§ **What to work on**
Going line by line through the listing below, count those with the string "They" and answer with the number alone.

§ **Working data**
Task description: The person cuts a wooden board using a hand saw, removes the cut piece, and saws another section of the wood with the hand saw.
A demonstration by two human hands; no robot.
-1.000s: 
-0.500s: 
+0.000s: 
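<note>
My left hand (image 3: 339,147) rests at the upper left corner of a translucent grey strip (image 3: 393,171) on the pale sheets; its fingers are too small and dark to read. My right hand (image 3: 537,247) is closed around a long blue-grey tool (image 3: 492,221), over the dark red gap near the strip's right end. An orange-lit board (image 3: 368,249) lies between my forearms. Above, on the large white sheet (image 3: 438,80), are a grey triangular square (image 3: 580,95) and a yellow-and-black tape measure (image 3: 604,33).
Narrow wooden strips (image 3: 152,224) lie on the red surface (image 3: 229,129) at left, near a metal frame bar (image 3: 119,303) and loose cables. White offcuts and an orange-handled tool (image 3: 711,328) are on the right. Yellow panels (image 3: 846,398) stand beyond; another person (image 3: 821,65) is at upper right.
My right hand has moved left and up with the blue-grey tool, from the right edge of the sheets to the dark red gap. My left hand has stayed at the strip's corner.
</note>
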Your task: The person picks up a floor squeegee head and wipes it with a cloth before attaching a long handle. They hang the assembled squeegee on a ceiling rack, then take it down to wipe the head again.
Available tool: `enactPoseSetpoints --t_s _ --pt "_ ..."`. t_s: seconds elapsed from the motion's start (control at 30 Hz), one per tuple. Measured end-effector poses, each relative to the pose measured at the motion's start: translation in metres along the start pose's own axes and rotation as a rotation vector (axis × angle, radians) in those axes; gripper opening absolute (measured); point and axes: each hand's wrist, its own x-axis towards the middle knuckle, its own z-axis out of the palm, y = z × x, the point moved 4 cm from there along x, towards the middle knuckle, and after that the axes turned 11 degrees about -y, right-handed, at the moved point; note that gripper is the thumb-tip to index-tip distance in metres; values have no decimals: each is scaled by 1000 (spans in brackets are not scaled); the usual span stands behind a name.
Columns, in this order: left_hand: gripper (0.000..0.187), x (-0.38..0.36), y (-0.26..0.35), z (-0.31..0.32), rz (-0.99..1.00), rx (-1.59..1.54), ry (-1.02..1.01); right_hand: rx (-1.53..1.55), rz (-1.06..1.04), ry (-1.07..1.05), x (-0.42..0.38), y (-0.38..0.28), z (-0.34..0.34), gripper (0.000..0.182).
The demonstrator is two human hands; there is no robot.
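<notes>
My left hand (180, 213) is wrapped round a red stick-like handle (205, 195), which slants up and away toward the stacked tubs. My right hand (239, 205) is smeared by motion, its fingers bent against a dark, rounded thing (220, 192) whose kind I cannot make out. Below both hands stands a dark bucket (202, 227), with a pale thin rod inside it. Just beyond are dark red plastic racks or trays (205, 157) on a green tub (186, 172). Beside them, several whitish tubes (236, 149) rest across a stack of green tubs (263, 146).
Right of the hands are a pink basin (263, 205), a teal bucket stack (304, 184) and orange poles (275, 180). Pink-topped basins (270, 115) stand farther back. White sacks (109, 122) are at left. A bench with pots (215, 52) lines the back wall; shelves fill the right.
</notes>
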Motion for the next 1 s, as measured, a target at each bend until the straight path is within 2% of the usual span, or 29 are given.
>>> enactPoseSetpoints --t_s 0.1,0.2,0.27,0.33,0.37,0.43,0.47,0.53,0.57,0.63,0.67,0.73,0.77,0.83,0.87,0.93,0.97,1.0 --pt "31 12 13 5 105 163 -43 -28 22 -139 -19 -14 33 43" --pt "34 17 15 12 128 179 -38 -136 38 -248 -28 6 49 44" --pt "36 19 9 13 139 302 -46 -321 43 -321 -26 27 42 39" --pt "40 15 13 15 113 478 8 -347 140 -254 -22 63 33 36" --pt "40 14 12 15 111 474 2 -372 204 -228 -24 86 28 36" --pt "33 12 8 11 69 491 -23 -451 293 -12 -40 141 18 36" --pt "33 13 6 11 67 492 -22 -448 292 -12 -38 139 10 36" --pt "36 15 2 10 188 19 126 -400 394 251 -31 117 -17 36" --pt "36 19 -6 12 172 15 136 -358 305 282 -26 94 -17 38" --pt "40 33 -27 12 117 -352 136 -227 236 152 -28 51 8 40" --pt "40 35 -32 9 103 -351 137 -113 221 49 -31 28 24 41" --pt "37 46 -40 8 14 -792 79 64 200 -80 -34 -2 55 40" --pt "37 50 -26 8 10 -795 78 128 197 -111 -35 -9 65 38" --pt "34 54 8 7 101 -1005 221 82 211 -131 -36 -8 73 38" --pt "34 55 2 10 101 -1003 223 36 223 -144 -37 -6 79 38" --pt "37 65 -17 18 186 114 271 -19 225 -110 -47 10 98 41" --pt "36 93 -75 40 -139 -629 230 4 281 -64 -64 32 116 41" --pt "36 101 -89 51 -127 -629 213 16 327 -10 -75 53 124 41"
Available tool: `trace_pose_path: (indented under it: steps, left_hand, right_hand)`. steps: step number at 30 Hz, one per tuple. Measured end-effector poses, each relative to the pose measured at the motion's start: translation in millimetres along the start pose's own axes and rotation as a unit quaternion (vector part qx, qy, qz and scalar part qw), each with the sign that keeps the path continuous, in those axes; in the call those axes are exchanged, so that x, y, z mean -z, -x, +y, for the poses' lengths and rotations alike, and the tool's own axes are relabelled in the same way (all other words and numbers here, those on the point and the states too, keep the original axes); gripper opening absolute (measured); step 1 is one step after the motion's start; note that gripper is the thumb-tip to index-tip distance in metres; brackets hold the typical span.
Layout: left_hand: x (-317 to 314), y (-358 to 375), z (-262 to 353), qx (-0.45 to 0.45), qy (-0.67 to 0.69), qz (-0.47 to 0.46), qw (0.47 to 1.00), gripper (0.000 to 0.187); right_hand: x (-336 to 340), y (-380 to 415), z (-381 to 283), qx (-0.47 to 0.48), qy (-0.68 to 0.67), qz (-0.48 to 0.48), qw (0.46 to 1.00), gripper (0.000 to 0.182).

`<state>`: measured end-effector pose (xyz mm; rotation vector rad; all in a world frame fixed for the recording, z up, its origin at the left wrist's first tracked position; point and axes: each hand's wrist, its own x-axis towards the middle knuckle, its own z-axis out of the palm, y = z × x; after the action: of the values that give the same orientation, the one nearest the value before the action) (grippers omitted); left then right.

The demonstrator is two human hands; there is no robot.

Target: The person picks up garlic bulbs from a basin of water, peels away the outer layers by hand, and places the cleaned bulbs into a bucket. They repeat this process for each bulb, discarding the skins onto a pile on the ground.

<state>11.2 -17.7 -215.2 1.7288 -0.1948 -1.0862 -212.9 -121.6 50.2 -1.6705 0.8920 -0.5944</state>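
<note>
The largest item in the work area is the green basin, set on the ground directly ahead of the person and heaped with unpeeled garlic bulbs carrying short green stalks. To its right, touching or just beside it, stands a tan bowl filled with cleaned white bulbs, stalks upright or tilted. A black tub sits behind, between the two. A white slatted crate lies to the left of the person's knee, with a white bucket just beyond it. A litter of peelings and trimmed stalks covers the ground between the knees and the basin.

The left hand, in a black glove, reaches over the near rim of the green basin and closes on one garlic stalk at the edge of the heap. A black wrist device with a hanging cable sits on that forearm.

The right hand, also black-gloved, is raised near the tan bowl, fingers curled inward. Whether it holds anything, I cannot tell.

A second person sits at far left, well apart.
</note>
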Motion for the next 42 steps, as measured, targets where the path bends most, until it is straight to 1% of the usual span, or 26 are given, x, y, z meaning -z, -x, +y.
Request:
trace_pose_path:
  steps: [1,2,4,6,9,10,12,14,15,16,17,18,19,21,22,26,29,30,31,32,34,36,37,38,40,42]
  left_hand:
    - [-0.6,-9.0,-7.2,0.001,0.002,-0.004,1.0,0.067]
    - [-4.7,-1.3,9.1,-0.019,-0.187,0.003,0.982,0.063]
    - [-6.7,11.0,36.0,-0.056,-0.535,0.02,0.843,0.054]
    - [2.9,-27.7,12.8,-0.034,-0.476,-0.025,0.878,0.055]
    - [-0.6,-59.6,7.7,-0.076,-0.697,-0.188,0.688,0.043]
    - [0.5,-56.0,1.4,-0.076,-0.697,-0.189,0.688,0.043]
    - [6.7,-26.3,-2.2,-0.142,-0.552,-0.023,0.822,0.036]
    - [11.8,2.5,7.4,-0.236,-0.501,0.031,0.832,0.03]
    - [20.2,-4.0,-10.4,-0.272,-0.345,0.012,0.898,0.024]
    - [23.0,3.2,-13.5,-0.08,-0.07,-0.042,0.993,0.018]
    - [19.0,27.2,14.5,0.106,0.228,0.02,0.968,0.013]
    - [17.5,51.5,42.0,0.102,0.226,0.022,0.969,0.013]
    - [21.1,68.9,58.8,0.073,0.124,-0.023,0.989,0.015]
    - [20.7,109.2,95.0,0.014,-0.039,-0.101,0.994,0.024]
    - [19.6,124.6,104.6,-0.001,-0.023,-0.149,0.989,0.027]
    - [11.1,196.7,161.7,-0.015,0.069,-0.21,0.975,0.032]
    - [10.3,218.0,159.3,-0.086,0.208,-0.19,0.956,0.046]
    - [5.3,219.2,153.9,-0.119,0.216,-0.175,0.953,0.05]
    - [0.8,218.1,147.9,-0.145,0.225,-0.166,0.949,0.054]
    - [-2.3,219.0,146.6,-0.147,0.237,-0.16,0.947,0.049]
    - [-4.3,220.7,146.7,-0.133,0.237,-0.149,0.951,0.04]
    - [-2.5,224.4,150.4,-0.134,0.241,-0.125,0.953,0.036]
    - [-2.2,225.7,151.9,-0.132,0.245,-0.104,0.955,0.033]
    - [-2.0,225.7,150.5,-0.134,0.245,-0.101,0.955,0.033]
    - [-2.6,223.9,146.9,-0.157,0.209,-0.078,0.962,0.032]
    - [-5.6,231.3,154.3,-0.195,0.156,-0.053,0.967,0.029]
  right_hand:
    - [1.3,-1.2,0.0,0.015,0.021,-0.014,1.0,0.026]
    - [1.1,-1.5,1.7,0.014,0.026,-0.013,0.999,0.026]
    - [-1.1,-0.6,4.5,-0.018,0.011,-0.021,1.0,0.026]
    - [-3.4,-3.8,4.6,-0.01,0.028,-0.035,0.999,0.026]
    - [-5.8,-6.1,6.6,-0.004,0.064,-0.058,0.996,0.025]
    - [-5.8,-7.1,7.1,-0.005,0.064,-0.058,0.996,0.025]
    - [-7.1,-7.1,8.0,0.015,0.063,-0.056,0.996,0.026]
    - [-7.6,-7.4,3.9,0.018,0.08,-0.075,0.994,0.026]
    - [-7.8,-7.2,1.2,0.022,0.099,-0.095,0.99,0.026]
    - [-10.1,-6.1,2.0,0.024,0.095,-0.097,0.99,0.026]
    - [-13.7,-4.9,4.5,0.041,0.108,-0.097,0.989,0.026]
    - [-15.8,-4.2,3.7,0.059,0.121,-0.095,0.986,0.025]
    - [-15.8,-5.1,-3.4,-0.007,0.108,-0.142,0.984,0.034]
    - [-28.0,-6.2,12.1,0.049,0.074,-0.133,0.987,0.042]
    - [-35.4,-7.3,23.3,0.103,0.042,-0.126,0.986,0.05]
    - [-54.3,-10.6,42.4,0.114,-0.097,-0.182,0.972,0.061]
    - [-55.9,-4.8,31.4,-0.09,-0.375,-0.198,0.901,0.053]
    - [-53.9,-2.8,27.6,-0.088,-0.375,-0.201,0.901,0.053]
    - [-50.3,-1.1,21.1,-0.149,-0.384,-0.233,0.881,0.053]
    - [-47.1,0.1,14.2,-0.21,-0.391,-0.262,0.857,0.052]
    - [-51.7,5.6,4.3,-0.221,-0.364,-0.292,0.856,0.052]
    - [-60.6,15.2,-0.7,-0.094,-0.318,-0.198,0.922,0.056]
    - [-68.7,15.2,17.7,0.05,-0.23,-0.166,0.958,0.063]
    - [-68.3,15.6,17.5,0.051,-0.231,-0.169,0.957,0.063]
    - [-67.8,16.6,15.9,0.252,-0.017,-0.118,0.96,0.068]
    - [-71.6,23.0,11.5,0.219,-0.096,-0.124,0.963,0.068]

§ **Answer for the task**
2